Task to carry out: Leave the images aside and output every entry exactly.

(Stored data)
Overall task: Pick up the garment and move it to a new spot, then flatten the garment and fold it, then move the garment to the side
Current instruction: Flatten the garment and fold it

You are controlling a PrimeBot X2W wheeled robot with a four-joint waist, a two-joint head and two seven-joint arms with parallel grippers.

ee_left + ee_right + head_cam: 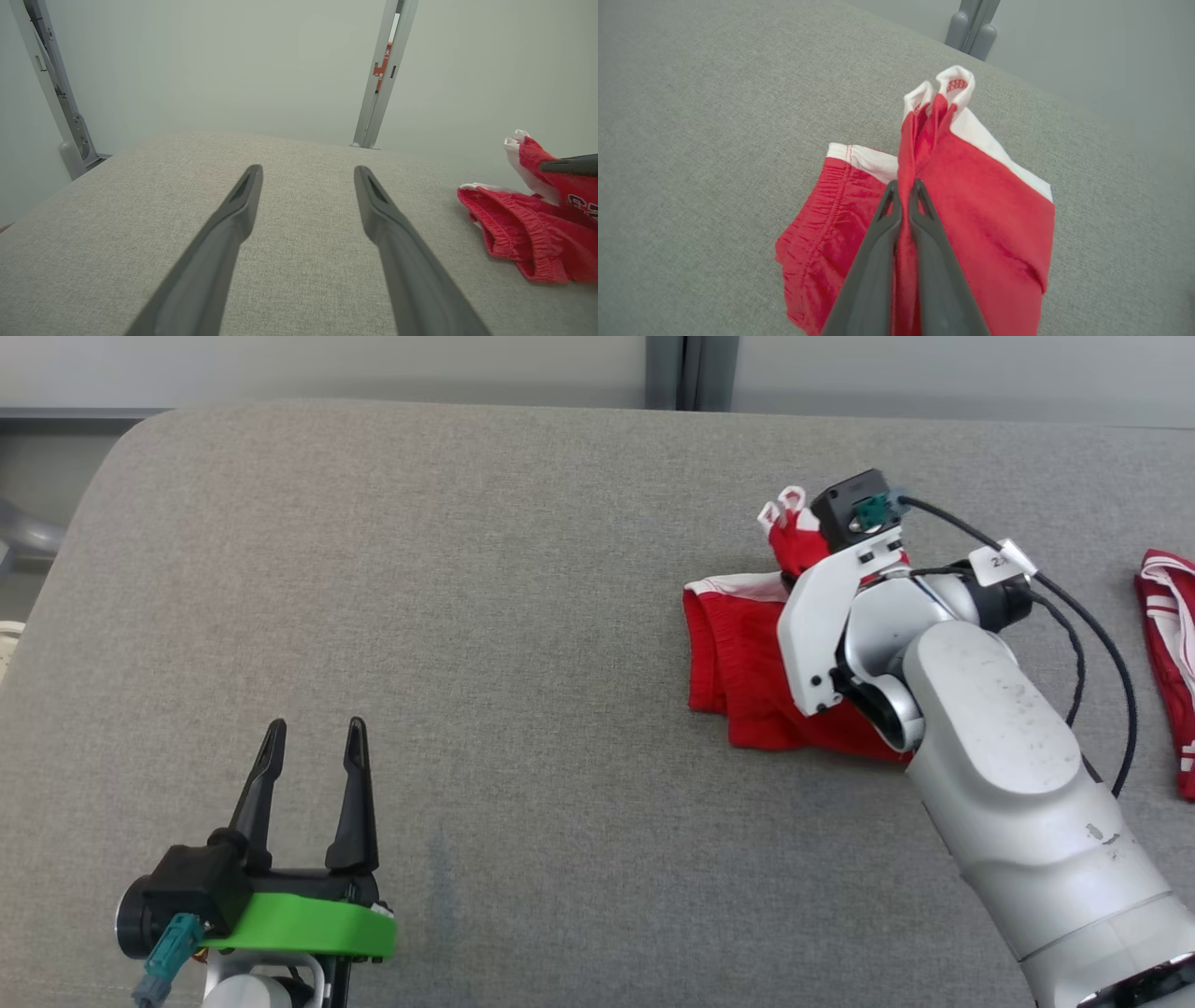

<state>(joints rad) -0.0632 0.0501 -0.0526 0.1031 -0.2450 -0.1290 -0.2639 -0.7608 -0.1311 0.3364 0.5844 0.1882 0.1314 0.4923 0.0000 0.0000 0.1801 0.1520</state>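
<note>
The red garment (747,681) lies bunched at the right of the grey tabletop (467,569), one fold pinched in the clenched right claw (905,186), a thin bite that may slip on lifting, while the left claw (316,723) stands released, well apart.

The premises appear to be a robot test room. A broad grey fabric-covered work surface (523,616) stands before plain pale walls (224,65), with grey metal frame posts (380,93) behind.
</note>
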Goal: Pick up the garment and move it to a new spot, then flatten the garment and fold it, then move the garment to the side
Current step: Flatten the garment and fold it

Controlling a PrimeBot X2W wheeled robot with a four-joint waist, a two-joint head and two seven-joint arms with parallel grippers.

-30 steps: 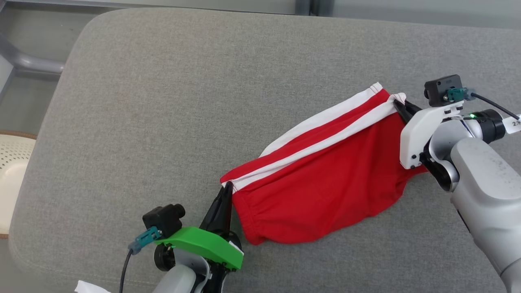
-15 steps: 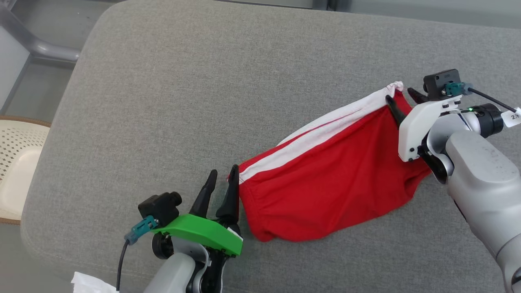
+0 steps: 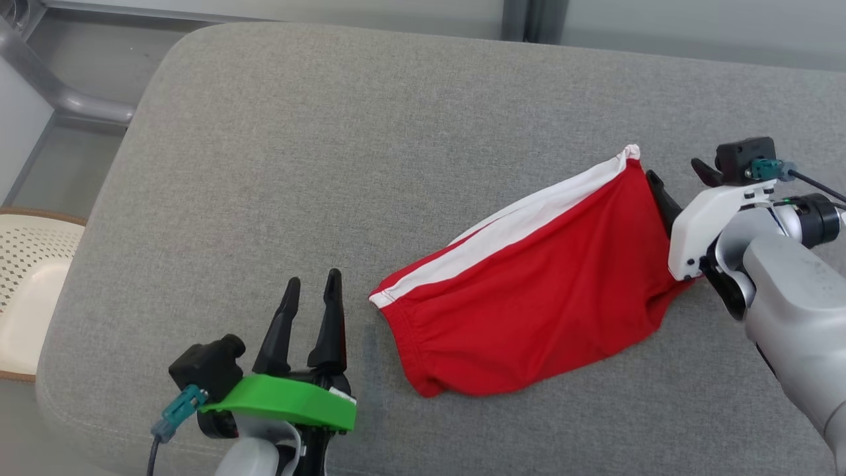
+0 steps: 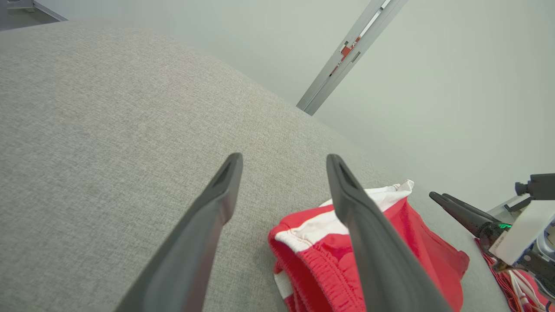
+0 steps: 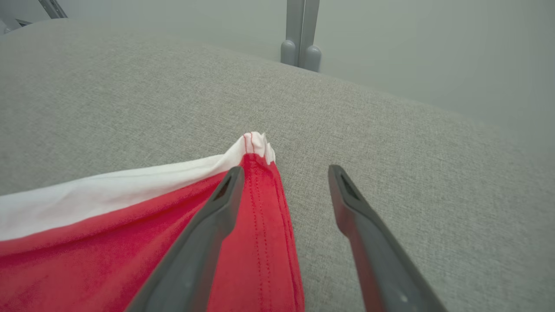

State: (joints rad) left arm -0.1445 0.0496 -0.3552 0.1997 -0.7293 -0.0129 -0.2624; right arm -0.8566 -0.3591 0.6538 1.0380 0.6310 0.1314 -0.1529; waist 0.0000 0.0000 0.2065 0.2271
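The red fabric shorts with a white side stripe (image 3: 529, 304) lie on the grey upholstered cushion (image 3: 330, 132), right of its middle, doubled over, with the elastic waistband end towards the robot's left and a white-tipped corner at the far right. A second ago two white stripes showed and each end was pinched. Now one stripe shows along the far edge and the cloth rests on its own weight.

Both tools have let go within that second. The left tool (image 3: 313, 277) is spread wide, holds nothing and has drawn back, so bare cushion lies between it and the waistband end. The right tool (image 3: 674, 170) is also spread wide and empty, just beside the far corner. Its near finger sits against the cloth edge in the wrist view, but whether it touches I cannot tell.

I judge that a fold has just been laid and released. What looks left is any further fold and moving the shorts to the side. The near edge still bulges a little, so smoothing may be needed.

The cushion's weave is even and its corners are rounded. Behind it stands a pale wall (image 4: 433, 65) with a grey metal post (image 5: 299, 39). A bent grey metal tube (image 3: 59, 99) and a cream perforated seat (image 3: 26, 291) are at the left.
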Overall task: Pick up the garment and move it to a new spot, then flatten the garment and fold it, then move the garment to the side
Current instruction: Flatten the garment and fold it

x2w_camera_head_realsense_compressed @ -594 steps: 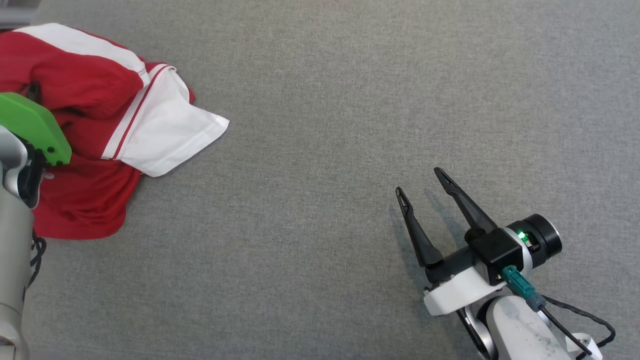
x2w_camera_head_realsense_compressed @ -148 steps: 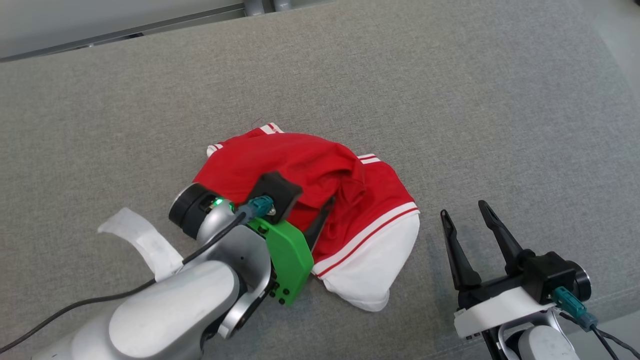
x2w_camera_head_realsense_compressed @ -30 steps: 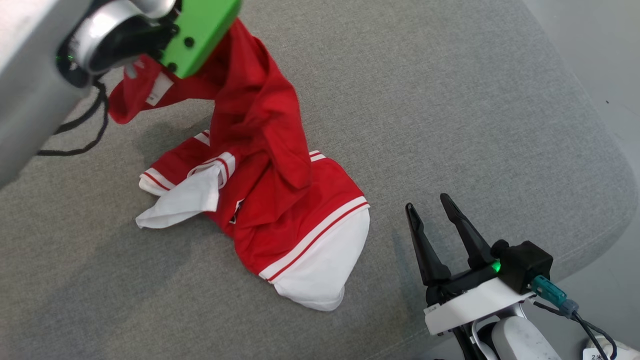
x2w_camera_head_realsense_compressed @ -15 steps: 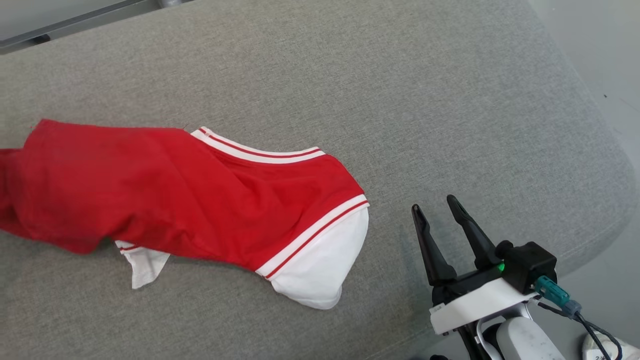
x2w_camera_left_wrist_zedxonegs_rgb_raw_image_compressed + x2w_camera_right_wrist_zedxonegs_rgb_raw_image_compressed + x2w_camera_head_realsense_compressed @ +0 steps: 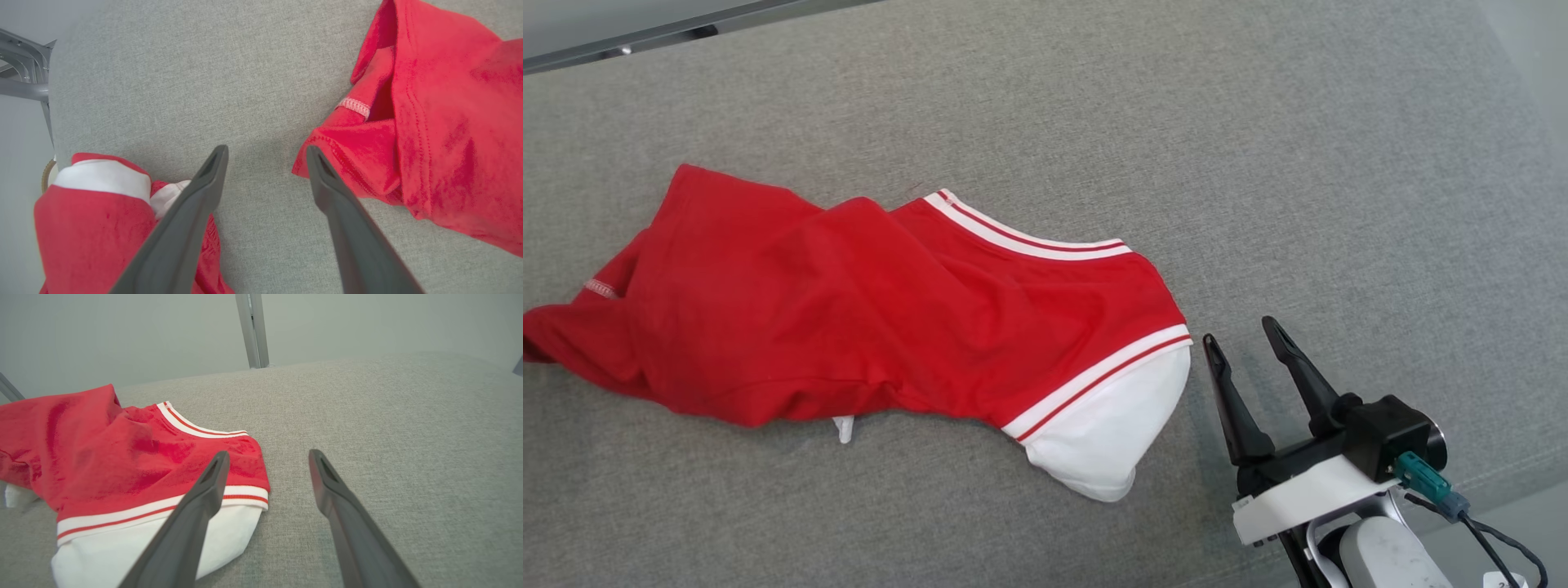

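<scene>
A red garment (image 5: 849,318) with white striped trim lies stretched out across the grey padded surface (image 5: 1258,163). Its white sleeve (image 5: 1107,433) points toward my right gripper (image 5: 1241,335), which stands open just right of the sleeve and holds nothing. In the right wrist view the open right gripper (image 5: 268,454) hovers past the sleeve (image 5: 122,551), whose edge lies behind the left finger. My left gripper (image 5: 267,149) is open over bare surface. The garment's red hem end (image 5: 429,122) lies just right of its right fingertip, apart from it.
Another heap of red and white cloth (image 5: 94,220) lies by the surface's edge beside my left finger. A metal rail (image 5: 621,45) runs behind the surface, and a post (image 5: 251,330) stands at the back. The surface's right edge drops to the floor (image 5: 1535,523).
A second ago the left gripper held the garment up in the air. Now the garment lies long and flat, free of the gripper. The head view has shifted.
</scene>
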Robot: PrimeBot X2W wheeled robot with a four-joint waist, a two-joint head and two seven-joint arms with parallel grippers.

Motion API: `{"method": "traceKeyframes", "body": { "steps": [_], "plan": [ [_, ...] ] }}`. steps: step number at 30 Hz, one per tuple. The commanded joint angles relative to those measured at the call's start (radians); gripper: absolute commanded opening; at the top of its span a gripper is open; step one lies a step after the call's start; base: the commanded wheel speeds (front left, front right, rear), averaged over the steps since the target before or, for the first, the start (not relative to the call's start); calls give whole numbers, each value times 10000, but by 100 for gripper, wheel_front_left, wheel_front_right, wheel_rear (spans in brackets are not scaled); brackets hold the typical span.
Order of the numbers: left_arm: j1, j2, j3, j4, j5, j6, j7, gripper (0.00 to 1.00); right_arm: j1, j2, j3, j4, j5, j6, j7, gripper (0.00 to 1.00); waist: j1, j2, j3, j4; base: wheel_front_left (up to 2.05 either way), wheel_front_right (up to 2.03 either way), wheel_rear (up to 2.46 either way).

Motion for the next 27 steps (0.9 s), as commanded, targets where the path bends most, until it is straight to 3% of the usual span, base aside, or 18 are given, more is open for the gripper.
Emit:
{"method": "traceKeyframes", "body": {
  "steps": [1,6,9,15,20,23,27],
  "plan": [
    [393,247,269,-328,-185,146,-965,100,131,-29,-46,4,-77,1,-33,100,0,84,-183,313,0,0,0],
    [1336,104,686,-1633,-989,420,-3119,100,234,-30,-187,-49,-172,1,-31,100,0,84,-267,528,0,0,0],
    [2091,-146,803,-2687,-1213,922,-4614,100,348,-26,-167,-55,-284,1,-33,100,0,84,-365,676,0,0,0],
    [3601,-1723,628,-3474,-1675,1898,-6910,100,577,-27,-249,-87,-464,1,-33,100,0,84,-602,933,0,0,0],
    [3979,-3469,760,-2673,-2333,1622,-7572,100,671,-29,-330,-107,-664,1,-33,100,0,84,-652,1129,0,0,0],
    [3706,-4131,705,-1767,-2430,1408,-7534,100,676,-30,-286,-112,-782,1,-33,100,0,84,-645,1139,0,0,0],
    [3414,-4563,469,-420,-2175,1330,-7346,100,628,-30,-262,-107,-865,1,-33,100,0,84,-609,1030,0,0,0]
  ]
}}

Task response:
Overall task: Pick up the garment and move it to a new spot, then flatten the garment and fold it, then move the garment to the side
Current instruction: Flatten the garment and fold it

You are controlling a PrimeBot X2W wheeled robot with a four-joint waist, a two-joint head and two seven-joint arms with parallel grippers.

ee_left + ee_right + head_cam: 

<state>(joints rad) -0.0632 0.0501 -0.0526 0.1031 -0.2450 -0.1290 -0.2639 -0.7608 -0.1311 0.3364 0.5844 0.1882 0.1314 0.4923 0.0000 0.0000 0.1801 0.1520</state>
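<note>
The red garment (747,681) lies bunched at the right of the grey tabletop (467,569), one fold pinched in the clenched right claw (905,186), a thin bite that may slip on lifting, while the left claw (316,723) stands released, well apart.

The premises appear to be a robot test room. A broad grey fabric-covered work surface (523,616) stands before plain pale walls (224,65), with grey metal frame posts (380,93) behind.
</note>
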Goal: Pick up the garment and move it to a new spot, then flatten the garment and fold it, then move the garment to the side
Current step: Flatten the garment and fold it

Controlling a PrimeBot X2W wheeled robot with a four-joint waist, a two-joint head and two seven-joint arms with parallel grippers.

-30 steps: 
-15 steps: 
+0 steps: 
+0 steps: 
+0 steps: 

State: (joints rad) left arm -0.1445 0.0496 -0.3552 0.1997 -0.7293 -0.0129 -0.2624; right arm -0.8566 -0.3591 0.6538 1.0380 0.6310 0.1314 -0.1529; waist 0.0000 0.0000 0.2065 0.2271
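The red fabric shorts with a white side stripe (image 3: 529, 304) lie on the grey upholstered cushion (image 3: 330, 132), right of its middle, doubled over, with the elastic waistband end towards the robot's left and a white-tipped corner at the far right. A second ago two white stripes showed and each end was pinched. Now one stripe shows along the far edge and the cloth rests on its own weight.

Both tools have let go within that second. The left tool (image 3: 313, 277) is spread wide, holds nothing and has drawn back, so bare cushion lies between it and the waistband end. The right tool (image 3: 674, 170) is also spread wide and empty, just beside the far corner. Its near finger sits against the cloth edge in the wrist view, but whether it touches I cannot tell.

I judge that a fold has just been laid and released. What looks left is any further fold and moving the shorts to the side. The near edge still bulges a little, so smoothing may be needed.

The cushion's weave is even and its corners are rounded. Behind it stands a pale wall (image 4: 433, 65) with a grey metal post (image 5: 299, 39). A bent grey metal tube (image 3: 59, 99) and a cream perforated seat (image 3: 26, 291) are at the left.
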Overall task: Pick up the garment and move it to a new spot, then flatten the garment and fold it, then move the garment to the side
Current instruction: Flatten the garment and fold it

x2w_camera_head_realsense_compressed @ -594 steps: 
x2w_camera_head_realsense_compressed @ -148 steps: 
x2w_camera_head_realsense_compressed @ -30 steps: 
x2w_camera_head_realsense_compressed @ -15 steps: 
x2w_camera_left_wrist_zedxonegs_rgb_raw_image_compressed + x2w_camera_right_wrist_zedxonegs_rgb_raw_image_compressed + x2w_camera_head_realsense_compressed @ +0 steps: 

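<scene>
A red garment (image 5: 849,318) with white striped trim lies stretched out across the grey padded surface (image 5: 1258,163). Its white sleeve (image 5: 1107,433) points toward my right gripper (image 5: 1241,335), which stands open just right of the sleeve and holds nothing. In the right wrist view the open right gripper (image 5: 268,454) hovers past the sleeve (image 5: 122,551), whose edge lies behind the left finger. My left gripper (image 5: 267,149) is open over bare surface. The garment's red hem end (image 5: 429,122) lies just right of its right fingertip, apart from it.
Another heap of red and white cloth (image 5: 94,220) lies by the surface's edge beside my left finger. A metal rail (image 5: 621,45) runs behind the surface, and a post (image 5: 251,330) stands at the back. The surface's right edge drops to the floor (image 5: 1535,523).
A second ago the left gripper held the garment up in the air. Now the garment lies long and flat, free of the gripper. The head view has shifted.
</scene>
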Robot: PrimeBot X2W wheeled robot with a four-joint waist, a two-joint head and two seven-joint arms with parallel grippers.

Motion API: `{"method": "traceKeyframes", "body": { "steps": [_], "plan": [ [_, ...] ] }}`. steps: step number at 30 Hz, one per tuple. The commanded joint angles relative to those measured at the call's start (radians); gripper: absolute commanded opening; at the top of its span a gripper is open; step one lies a step after the call's start; base: the commanded wheel speeds (front left, front right, rear), averaged over the steps since the target before or, for the first, the start (not relative to the call's start); calls give whole numbers, each value times 10000, but by 100 for gripper, wheel_front_left, wheel_front_right, wheel_rear (spans in brackets are not scaled); brackets hold the typical span.
Order of the numbers: left_arm: j1, j2, j3, j4, j5, j6, j7, gripper (0.00 to 1.00); right_arm: j1, j2, j3, j4, j5, j6, j7, gripper (0.00 to 1.00); waist: j1, j2, j3, j4; base: wheel_front_left (up to 2.05 either way), wheel_front_right (up to 2.03 either way), wheel_rear (up to 2.46 either way).

Motion for the next 27 steps (0.9 s), as commanded, targets where the path bends most, until it is straight to 3% of the usual span, base aside, or 18 are given, more is open for the gripper.
Emit:
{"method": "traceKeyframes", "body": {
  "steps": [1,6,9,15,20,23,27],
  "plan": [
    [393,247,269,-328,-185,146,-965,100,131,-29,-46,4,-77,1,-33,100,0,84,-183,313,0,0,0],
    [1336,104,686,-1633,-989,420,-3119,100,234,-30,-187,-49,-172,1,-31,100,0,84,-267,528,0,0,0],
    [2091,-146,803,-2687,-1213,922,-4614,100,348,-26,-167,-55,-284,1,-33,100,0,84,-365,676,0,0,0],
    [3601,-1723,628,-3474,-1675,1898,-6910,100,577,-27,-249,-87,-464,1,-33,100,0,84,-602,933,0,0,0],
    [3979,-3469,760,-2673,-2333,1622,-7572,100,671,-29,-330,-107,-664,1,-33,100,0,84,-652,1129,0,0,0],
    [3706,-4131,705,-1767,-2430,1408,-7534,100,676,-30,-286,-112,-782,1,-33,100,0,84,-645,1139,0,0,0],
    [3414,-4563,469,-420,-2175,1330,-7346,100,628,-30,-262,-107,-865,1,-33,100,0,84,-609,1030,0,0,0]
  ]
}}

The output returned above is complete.